Kapıya ulaşmam başarılı , kapıyı açmam başarısızla sonuçlanırken kulaklarım Mustafa Ceceli'nin sesini duyuyordu sanki.... Beynim ''Yine Hüsran...'' diyerek isyan ederken sinir krizi geçirmek istiyordum.

Kapı koluna tutunup asılırken yine açılmıyordu. Tekmelerim sonuçsuz kalıyordu.

''Güneş Hanım ?'' 

Hay anan !

''Yok burada !''

''Güneş Hanım !?''


Hay babanı eşekler tepsin ! Ne var !

''Yok dedik ya !''

''Güneş Hanım ?''

Sülalene küfür etmediğim için çok şanslısın bay pezevenk !

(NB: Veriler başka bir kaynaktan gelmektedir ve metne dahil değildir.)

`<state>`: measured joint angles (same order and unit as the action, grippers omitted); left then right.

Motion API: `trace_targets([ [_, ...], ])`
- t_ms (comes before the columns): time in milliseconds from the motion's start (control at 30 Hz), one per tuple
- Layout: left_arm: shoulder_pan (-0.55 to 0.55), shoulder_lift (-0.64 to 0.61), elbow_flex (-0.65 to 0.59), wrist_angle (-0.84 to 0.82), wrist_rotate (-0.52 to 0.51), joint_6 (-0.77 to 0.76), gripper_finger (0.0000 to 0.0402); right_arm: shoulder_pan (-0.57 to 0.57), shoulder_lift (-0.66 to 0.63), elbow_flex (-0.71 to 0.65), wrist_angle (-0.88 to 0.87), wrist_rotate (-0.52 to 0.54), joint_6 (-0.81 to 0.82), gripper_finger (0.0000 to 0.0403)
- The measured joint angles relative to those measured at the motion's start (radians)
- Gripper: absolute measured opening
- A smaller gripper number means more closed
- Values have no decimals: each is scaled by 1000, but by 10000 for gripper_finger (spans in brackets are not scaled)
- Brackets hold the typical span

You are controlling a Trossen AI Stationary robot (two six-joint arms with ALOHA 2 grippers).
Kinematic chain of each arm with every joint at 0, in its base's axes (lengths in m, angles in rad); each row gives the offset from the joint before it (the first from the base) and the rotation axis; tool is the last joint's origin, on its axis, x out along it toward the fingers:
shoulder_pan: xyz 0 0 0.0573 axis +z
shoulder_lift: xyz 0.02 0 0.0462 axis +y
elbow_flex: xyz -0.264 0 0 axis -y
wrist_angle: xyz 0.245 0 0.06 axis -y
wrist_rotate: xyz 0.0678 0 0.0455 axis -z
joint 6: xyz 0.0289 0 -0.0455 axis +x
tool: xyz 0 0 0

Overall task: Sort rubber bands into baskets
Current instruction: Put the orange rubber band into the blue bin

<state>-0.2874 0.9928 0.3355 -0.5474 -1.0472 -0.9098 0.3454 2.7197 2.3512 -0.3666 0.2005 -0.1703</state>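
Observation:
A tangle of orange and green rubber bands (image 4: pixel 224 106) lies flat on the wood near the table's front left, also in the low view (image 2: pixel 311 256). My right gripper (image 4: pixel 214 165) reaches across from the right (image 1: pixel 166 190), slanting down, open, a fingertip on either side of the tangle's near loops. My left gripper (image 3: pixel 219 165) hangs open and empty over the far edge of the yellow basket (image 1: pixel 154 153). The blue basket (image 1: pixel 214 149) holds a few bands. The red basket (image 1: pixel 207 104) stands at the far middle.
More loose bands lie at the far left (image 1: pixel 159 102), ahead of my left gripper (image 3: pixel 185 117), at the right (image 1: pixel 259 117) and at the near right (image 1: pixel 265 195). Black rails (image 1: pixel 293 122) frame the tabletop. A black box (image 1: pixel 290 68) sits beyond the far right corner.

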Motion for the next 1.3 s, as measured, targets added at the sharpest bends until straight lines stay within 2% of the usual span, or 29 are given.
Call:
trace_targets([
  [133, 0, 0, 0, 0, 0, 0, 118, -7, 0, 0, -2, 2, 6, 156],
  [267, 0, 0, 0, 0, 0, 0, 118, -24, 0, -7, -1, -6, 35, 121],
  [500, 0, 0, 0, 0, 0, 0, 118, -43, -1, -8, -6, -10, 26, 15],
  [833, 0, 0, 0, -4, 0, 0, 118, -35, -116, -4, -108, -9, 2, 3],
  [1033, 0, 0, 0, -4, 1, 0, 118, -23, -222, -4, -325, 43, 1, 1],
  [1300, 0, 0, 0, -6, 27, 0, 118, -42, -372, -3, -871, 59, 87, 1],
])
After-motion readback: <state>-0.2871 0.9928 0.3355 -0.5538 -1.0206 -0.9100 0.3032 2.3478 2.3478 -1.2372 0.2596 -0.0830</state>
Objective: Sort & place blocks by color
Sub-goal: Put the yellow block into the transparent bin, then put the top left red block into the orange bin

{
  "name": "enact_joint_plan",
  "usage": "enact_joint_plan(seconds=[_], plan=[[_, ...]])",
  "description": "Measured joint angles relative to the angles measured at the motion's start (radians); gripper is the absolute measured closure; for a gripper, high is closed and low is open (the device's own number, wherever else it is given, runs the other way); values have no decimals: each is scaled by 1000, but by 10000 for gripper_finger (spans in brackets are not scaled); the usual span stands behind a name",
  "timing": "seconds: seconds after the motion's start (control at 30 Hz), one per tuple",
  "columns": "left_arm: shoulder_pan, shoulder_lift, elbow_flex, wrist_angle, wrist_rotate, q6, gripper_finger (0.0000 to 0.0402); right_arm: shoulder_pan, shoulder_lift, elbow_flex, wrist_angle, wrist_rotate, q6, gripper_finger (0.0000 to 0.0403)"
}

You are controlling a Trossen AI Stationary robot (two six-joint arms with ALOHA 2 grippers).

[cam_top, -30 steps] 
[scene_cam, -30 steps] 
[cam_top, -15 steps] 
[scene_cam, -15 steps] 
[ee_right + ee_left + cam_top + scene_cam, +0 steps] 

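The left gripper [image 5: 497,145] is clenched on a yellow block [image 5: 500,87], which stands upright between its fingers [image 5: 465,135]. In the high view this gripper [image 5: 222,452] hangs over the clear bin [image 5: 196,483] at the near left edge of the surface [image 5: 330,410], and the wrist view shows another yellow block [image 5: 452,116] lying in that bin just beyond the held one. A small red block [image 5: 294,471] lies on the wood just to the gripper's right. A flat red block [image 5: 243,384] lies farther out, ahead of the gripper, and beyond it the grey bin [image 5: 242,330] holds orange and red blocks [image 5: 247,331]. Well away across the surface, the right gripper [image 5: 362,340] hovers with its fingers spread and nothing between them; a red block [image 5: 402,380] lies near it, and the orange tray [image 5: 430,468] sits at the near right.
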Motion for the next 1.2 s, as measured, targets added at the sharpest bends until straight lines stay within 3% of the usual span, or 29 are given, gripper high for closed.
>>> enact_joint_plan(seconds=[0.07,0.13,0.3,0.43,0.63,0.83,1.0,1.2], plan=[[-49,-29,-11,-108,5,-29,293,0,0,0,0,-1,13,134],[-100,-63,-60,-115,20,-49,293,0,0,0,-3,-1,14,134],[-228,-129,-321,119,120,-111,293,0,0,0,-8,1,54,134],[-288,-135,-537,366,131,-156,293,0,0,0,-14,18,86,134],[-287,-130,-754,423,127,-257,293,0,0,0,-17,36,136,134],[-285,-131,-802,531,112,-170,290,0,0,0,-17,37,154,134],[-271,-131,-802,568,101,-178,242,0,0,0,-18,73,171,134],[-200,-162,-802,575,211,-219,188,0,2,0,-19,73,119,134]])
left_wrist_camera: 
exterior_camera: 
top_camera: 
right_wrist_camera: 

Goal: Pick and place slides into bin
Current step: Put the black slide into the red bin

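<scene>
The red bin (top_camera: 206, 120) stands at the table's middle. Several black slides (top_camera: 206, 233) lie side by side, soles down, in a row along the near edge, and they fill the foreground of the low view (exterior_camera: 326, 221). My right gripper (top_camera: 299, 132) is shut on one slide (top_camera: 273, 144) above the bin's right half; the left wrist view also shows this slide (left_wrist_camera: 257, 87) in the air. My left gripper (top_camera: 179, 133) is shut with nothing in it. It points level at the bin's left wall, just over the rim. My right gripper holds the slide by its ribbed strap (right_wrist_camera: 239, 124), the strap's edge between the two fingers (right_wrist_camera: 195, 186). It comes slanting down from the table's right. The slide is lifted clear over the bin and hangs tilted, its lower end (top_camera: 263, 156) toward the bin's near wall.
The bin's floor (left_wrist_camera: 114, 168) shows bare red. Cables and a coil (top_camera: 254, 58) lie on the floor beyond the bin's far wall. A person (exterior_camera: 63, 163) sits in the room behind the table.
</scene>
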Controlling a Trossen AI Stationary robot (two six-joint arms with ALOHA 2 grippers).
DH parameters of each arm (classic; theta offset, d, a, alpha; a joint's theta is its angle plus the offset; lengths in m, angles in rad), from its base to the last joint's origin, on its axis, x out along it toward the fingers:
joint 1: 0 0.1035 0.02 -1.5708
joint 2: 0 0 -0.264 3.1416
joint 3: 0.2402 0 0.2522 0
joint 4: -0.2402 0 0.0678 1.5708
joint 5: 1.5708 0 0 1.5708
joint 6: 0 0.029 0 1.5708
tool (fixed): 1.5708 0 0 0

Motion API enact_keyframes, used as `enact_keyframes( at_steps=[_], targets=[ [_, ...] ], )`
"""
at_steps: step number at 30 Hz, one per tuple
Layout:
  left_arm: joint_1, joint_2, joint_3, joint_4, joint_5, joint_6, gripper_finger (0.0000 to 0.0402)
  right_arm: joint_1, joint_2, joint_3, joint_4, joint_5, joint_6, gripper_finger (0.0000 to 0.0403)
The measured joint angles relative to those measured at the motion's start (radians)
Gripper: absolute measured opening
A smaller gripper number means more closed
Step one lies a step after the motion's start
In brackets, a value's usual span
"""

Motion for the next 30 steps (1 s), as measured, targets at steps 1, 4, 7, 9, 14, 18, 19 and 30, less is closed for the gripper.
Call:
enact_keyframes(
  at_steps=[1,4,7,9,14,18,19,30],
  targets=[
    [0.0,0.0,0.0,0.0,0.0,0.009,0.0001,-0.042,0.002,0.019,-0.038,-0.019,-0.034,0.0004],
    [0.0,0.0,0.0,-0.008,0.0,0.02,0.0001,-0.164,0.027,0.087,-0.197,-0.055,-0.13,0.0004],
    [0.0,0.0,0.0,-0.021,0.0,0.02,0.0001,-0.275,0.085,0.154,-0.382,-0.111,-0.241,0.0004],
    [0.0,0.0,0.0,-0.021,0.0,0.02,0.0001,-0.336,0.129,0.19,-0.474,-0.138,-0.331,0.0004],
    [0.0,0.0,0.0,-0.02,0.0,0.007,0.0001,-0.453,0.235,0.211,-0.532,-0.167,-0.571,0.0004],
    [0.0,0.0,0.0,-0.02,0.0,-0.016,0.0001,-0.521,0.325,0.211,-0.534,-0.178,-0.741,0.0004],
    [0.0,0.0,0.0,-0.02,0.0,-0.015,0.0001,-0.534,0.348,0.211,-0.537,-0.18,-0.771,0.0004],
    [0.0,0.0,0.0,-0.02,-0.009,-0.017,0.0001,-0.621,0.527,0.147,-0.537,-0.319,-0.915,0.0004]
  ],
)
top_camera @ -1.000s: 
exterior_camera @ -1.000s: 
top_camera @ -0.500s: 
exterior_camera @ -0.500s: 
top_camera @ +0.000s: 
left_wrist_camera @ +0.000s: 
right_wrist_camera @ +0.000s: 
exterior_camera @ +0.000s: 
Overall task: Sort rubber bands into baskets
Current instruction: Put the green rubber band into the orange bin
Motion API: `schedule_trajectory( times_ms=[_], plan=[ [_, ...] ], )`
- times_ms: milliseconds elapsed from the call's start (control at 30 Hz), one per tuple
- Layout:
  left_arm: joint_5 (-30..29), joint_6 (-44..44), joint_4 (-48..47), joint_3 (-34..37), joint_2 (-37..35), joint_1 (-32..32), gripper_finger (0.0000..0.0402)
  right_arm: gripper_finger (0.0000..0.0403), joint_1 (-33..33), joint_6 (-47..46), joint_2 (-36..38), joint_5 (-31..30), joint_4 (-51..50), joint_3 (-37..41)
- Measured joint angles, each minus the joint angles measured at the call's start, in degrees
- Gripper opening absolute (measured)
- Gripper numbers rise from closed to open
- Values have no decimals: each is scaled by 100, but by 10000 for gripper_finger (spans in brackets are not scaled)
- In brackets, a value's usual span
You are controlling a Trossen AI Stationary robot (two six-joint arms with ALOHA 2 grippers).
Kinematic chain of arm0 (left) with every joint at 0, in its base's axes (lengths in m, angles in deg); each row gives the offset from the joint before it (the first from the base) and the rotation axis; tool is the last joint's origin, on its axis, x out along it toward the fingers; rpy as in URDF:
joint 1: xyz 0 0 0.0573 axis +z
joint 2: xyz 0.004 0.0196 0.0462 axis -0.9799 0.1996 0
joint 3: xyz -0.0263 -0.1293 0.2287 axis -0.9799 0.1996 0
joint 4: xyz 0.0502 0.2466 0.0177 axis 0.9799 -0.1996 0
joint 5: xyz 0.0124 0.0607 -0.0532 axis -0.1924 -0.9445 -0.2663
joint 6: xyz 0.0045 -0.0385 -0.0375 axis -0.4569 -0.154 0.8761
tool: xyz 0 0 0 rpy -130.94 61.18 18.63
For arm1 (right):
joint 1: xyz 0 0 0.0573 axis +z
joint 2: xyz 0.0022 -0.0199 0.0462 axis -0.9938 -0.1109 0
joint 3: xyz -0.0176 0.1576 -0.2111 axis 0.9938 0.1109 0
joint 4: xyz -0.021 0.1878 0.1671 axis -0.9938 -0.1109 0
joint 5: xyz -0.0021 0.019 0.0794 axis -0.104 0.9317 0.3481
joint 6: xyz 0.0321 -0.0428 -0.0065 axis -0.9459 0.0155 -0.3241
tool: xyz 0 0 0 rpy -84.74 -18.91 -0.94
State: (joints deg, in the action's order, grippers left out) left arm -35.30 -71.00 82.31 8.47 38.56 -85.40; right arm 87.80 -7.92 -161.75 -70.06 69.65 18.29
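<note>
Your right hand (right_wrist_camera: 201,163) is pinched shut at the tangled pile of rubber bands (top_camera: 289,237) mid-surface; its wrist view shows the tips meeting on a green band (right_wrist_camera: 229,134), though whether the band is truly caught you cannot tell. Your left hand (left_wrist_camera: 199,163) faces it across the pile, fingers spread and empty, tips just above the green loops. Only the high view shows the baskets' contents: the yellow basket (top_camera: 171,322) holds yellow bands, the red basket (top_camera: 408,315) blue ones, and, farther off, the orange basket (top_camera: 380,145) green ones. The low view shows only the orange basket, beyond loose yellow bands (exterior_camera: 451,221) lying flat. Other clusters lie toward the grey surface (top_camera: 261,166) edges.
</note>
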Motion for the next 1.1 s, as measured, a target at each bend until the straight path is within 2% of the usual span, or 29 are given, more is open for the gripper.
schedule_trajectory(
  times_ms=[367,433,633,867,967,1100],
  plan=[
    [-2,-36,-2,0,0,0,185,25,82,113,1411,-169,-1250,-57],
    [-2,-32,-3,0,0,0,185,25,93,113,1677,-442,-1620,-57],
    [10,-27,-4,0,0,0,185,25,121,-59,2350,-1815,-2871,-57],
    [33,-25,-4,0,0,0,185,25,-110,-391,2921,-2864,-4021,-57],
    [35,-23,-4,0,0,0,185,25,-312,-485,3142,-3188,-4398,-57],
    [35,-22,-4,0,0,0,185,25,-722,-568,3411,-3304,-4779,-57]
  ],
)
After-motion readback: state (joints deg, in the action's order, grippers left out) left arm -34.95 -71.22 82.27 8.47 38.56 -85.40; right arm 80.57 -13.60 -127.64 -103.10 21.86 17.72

"Yok burada ! Bu gün git yarın gel !"

Ve beynimde ki o kutsal ses yine bağırdı ''JETONUNUZ YÜKLENİYOR...''

Arkamı döndüğüm an yine ve yine o kutsal manzara.
KORUMALAR ! Beş kişi olmak zorunda mısınız çok sorry ama ?

İkisi anında yanıma gelip  kollarımdan tuttuğunda isyankar tarafım devreye girmişti yine !
Ayaklarım kollarımda ki maymunlar yüzünden artık yere değmiyordu. Yoksa boyumun kısa olmadığının hepimiz farkındayız değil mi ?

''Benim bu derdim
Ne yağan yağmurda
Ne yalancı sonbaharda
Ne bomboş sokaklarda !''

Koridorda elleri cebinde uykulu uykulu bize bakan Bay Mafya'ya görünce yarım kalan şarkıma devam ettim.

''Kırılmış her yanım
Kaybolur zaman saçlarında
Gözlerim sokaklarda
Sebebi isyan aşkım
İçim yanar, içim kanar da
İsyan!
Geriye bir avuç yalan
Beni bu derde sen attın da, gittin ya kafam hep duman...''

Bay Mafya isyankar tarafıma eşlik edip ''Güneş !'' diye bağırdığında 'ne var ?' temalı bakışlarımı ona gönderdim. Cevap gelmeyince ikisi kolumda üçü karşımda olan korumaları işaret ettikten sonra boğazımı temizledim.

''Sıradaki şarkım size gençler...'' dediğimde hepsi şok olmuş bir şekilde bana bakmaya başladı.
Bu muhteşem parça kime ait hiç bir fikrim yoktu açıkçası. Ama severek dinliyoruz.

''Bu parçayı size özel İngilizce seçtim. İnşallah dil vardır ?'' diye sorduğumda hepsinden onaylar anlamda bakış aldığımda mükemmel şarkıma başladım.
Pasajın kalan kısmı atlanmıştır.